▸ What you will do
The lines wanted run from the first one below through the one with "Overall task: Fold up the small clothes". Return them exactly.

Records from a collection

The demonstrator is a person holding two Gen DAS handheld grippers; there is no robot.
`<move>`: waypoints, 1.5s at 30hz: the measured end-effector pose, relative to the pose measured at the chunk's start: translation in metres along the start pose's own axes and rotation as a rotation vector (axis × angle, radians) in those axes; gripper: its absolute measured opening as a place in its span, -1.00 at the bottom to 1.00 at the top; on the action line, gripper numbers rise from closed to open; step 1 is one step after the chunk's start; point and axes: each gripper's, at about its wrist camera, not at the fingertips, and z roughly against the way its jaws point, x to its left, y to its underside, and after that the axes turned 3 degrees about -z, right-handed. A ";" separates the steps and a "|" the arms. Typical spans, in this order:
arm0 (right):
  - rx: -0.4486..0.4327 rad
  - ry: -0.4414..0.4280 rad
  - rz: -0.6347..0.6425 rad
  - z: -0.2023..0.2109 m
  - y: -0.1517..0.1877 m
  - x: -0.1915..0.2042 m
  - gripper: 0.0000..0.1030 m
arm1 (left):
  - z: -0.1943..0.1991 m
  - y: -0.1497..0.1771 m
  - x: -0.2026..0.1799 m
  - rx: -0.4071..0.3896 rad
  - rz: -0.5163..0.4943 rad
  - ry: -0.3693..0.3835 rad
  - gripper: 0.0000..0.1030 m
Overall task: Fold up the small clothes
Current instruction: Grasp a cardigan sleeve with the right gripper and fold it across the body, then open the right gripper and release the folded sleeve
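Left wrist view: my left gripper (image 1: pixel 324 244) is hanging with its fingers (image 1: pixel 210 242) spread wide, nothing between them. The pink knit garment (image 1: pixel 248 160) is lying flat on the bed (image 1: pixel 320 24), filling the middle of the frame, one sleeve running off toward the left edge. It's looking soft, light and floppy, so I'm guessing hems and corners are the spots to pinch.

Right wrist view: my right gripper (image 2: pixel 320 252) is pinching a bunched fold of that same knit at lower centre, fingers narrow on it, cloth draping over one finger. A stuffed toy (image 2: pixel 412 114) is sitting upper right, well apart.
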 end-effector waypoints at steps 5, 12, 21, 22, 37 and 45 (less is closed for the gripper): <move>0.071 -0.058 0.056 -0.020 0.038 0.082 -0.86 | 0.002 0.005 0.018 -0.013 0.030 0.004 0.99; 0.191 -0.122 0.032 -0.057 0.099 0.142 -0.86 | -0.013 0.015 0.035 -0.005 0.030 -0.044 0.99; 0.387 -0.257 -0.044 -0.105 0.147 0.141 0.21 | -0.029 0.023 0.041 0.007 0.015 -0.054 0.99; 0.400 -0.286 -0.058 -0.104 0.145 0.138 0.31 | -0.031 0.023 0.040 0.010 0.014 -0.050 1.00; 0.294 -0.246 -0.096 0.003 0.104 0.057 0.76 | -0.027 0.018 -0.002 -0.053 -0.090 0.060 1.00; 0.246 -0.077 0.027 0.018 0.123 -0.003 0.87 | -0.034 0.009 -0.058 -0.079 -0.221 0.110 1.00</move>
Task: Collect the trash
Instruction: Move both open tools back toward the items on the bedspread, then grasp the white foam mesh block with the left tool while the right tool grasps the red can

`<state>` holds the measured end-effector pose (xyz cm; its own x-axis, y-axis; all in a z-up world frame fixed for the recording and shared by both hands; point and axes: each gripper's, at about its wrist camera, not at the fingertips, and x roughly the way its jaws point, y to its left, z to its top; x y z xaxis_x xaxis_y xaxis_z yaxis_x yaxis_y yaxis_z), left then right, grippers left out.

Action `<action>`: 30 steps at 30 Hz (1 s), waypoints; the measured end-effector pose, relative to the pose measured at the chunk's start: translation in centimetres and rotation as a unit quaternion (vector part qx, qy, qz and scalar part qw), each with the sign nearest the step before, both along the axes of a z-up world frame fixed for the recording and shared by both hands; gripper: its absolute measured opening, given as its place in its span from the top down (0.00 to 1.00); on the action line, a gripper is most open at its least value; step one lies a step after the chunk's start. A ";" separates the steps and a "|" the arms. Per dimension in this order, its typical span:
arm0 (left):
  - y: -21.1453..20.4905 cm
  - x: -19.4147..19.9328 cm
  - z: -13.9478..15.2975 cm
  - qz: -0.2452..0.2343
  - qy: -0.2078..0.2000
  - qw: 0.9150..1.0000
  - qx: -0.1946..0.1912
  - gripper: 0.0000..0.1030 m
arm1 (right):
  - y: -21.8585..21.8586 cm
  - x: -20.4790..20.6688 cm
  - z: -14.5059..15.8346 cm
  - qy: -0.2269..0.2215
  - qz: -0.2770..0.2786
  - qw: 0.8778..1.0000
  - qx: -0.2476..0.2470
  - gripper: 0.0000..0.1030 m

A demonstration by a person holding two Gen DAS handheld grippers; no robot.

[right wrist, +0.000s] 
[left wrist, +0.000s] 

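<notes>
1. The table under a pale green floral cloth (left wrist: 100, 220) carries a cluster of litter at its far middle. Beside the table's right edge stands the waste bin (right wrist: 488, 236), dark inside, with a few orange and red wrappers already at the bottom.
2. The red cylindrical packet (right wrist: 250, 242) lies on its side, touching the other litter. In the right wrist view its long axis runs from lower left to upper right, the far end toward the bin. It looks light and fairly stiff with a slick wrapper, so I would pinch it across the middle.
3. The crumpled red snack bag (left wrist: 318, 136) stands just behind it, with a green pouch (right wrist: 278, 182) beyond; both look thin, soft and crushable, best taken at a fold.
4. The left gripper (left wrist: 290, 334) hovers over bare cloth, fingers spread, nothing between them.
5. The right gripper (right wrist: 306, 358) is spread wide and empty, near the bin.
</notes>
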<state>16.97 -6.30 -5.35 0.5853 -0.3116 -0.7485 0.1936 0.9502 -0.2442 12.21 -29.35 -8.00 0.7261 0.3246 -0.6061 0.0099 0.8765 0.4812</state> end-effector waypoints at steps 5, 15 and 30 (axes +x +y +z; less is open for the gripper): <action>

▸ Result of the task
The demonstrator is a person holding two Gen DAS handheld grippers; there is no robot.
`<move>`: waypoints, 1.5s at 30hz: the measured end-effector pose, relative to the pose measured at the chunk's start: translation in metres along the start pose's own axes and rotation as a rotation vector (axis × angle, radians) in those axes; gripper: its absolute measured opening as a place in its span, -1.00 at the bottom to 1.00 at the top; on the action line, gripper numbers rise from closed to open; step 1 is one step after the chunk's start; point and axes: each gripper's, at about its wrist camera, not at the fingertips, and z roughly against the way its jaws point, x to its left, y to its underside, and after that the axes turned 3 degrees about -z, right-handed. A ";" separates the steps and a "|" the arms. Typical spans, in this order:
arm0 (right):
  - rx: -0.4486..0.4327 rad
  - ry: -0.4414..0.4280 rad
  - rz: -0.6347..0.6425 rad
  - z: -0.2023..0.2109 m
  - y: -0.1517..0.1877 m
  - x: -0.1915..0.2042 m
  - gripper: 0.0000..0.1030 m
arm1 (left):
  - z: -0.1943..0.1991 m
  - y: -0.1497..0.1771 m
  - x: -0.2026..0.1799 m
  - rx: -0.4071..0.3896 rad
  - rz: -0.5163..0.4943 rad
  - ry: -0.3693..0.3835 rad
  - gripper: 0.0000..0.1030 m
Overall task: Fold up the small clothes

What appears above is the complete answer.